Dataset excerpts
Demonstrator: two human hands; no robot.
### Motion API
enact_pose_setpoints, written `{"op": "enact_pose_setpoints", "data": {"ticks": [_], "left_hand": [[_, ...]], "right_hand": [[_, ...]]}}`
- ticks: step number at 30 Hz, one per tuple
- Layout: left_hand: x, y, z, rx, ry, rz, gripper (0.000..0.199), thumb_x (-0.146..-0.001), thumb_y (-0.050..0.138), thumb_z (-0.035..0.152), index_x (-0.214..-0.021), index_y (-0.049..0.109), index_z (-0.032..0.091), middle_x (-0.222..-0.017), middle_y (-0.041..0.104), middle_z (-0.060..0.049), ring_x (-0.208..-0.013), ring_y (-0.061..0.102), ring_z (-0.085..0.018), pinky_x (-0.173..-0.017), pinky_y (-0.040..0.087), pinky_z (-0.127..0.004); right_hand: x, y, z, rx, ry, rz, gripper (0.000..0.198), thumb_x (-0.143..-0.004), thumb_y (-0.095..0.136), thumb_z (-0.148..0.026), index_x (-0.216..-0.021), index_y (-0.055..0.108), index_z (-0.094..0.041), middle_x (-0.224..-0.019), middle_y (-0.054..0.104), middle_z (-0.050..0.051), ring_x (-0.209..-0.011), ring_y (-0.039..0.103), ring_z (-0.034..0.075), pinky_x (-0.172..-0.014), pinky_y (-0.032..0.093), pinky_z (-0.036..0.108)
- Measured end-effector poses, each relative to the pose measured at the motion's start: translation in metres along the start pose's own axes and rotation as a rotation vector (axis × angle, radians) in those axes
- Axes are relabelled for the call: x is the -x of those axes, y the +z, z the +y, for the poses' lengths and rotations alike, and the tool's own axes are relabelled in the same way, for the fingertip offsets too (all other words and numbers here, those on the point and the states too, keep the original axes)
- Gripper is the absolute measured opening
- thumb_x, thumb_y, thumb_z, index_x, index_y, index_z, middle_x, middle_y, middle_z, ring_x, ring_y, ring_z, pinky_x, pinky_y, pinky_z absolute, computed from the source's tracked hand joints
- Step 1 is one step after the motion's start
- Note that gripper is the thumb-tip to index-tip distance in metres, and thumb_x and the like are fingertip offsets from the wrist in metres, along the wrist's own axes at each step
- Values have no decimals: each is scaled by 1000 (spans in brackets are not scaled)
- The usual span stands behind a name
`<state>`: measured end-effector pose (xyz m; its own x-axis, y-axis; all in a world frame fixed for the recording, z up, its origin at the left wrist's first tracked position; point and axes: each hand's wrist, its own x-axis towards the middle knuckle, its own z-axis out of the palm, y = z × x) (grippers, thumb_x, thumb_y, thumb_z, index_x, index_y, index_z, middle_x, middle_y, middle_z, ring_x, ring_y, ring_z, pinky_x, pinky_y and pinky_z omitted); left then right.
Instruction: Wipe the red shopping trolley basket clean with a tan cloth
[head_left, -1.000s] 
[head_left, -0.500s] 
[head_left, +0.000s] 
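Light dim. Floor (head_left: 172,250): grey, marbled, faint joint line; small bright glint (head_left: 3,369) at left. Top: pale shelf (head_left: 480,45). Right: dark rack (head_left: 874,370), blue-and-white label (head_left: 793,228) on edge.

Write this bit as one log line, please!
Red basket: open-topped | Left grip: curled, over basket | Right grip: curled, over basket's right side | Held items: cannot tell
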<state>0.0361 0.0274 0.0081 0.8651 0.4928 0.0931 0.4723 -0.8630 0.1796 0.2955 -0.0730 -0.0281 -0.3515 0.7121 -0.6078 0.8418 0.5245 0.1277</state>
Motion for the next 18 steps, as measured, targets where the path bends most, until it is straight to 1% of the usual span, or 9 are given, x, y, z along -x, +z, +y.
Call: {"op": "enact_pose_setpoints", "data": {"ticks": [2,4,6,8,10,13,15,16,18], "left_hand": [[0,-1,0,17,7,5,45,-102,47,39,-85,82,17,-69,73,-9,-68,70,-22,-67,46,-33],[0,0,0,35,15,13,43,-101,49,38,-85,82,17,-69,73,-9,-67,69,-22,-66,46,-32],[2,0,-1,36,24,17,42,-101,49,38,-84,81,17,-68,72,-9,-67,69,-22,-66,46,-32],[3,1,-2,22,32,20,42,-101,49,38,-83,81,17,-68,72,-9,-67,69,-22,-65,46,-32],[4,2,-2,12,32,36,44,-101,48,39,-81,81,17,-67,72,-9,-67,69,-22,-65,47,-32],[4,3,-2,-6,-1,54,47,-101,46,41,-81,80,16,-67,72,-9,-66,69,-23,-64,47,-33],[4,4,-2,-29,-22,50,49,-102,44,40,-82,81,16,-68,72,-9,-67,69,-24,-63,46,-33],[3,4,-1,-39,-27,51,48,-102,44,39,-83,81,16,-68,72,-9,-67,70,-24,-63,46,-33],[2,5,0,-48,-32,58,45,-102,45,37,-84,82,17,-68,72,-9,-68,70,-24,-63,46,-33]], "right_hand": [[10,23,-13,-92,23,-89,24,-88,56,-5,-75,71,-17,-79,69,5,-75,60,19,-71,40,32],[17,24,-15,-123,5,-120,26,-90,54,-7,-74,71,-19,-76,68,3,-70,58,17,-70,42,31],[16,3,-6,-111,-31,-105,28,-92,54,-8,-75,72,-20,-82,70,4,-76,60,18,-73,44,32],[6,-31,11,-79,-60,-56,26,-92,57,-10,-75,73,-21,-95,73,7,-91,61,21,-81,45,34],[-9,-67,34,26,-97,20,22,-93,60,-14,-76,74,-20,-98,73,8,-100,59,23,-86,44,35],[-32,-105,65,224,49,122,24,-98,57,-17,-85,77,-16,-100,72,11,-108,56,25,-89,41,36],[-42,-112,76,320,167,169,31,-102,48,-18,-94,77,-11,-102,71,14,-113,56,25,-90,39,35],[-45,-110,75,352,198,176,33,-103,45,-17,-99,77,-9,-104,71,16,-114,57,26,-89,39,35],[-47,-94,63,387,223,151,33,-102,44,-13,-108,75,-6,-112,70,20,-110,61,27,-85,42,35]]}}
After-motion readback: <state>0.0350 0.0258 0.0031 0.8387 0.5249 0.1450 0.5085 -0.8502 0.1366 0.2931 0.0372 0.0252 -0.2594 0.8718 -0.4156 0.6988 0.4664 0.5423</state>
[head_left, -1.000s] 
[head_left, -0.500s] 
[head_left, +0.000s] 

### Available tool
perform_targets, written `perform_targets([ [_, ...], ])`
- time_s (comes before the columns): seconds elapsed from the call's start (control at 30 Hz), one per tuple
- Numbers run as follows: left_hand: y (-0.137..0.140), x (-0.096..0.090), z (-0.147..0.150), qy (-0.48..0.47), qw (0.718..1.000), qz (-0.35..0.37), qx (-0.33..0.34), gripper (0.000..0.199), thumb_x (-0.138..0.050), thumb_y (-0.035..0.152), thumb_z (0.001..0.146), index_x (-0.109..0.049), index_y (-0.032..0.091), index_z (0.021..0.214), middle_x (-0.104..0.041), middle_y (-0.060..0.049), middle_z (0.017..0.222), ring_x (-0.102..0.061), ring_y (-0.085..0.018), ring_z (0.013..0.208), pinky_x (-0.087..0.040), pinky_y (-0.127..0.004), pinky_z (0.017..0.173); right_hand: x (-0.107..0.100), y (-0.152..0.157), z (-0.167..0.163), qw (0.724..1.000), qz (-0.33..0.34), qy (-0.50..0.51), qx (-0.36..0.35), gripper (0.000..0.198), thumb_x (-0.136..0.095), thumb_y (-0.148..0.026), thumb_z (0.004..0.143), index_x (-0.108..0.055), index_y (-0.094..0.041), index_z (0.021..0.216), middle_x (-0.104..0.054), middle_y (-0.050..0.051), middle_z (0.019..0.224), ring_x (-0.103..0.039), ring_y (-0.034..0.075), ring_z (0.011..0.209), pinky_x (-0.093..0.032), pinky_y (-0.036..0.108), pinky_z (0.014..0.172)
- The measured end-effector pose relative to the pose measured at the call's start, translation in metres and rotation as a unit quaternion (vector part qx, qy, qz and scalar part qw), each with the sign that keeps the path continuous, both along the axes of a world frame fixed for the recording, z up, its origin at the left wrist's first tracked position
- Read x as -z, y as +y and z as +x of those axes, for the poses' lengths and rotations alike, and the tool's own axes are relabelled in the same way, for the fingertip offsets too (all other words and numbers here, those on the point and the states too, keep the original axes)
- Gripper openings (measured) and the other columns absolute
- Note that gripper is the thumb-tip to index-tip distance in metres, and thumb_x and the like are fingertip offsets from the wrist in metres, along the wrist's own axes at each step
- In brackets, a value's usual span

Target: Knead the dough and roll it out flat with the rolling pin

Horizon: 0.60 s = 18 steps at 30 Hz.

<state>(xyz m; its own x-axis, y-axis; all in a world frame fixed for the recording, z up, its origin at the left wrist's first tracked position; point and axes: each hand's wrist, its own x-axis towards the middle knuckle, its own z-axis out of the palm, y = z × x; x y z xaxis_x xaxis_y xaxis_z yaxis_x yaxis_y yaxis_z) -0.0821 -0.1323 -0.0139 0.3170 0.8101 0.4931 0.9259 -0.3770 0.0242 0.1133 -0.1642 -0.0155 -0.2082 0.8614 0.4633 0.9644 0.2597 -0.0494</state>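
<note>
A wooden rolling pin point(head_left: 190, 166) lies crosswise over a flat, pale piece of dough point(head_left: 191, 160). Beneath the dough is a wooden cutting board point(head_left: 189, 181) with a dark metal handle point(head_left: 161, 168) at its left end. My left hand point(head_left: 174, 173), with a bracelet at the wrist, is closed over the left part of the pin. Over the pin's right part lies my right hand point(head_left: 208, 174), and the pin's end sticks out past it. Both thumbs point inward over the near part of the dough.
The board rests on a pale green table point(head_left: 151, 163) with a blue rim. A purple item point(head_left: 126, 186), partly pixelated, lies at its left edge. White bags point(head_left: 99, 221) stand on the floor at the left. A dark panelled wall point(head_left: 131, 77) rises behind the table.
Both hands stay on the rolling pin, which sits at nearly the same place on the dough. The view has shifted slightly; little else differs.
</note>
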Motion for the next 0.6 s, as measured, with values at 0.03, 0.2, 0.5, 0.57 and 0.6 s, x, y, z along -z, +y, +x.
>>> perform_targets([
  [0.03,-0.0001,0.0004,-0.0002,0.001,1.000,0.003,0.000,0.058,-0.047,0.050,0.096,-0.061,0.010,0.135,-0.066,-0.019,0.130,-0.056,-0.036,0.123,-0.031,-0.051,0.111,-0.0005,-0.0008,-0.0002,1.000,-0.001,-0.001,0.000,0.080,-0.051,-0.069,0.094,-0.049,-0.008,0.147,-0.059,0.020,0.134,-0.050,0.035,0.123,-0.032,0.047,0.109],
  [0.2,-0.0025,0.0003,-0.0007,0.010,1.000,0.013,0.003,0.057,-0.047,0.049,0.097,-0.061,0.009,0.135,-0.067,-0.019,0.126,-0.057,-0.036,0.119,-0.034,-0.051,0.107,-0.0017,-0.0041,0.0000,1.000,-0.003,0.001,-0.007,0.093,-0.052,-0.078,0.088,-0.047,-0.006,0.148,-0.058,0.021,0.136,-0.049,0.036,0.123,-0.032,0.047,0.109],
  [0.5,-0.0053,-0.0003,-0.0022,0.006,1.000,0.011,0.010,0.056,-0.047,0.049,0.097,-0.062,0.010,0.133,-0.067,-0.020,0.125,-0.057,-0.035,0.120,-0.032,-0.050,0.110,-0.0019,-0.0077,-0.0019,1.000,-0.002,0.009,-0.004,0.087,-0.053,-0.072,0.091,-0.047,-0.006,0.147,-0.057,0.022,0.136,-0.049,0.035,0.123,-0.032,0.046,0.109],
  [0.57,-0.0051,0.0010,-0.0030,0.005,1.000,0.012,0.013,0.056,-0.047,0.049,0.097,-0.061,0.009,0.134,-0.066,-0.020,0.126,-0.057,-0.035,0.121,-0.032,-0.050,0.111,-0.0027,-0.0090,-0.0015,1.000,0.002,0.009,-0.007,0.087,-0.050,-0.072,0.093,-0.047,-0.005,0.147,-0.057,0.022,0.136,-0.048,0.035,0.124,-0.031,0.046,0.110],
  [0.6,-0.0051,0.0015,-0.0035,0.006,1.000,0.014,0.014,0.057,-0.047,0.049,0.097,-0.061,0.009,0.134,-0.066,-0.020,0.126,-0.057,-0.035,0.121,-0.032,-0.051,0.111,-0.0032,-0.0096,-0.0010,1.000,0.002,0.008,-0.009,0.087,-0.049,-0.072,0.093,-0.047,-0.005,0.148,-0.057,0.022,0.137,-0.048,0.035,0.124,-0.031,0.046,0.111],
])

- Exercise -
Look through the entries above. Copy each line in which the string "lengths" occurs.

- Reply to the task -
- Axes are relabelled for the call: x is the -x of those axes, y the +z, z the +y, for the poses' lengths and rotations alike, and the tool's own axes are relabelled in the same way, for the fingertip offsets too (all other words and numbers here, those on the point and the states too, keep the original axes)
- Read x as -z, y as +y and z as +x of those axes, for the poses' lengths and rotations alike, and the tool's own axes are relabelled in the same way, for the fingertip offsets too (all other words and numbers here, those on the point and the states too, keep the original axes)

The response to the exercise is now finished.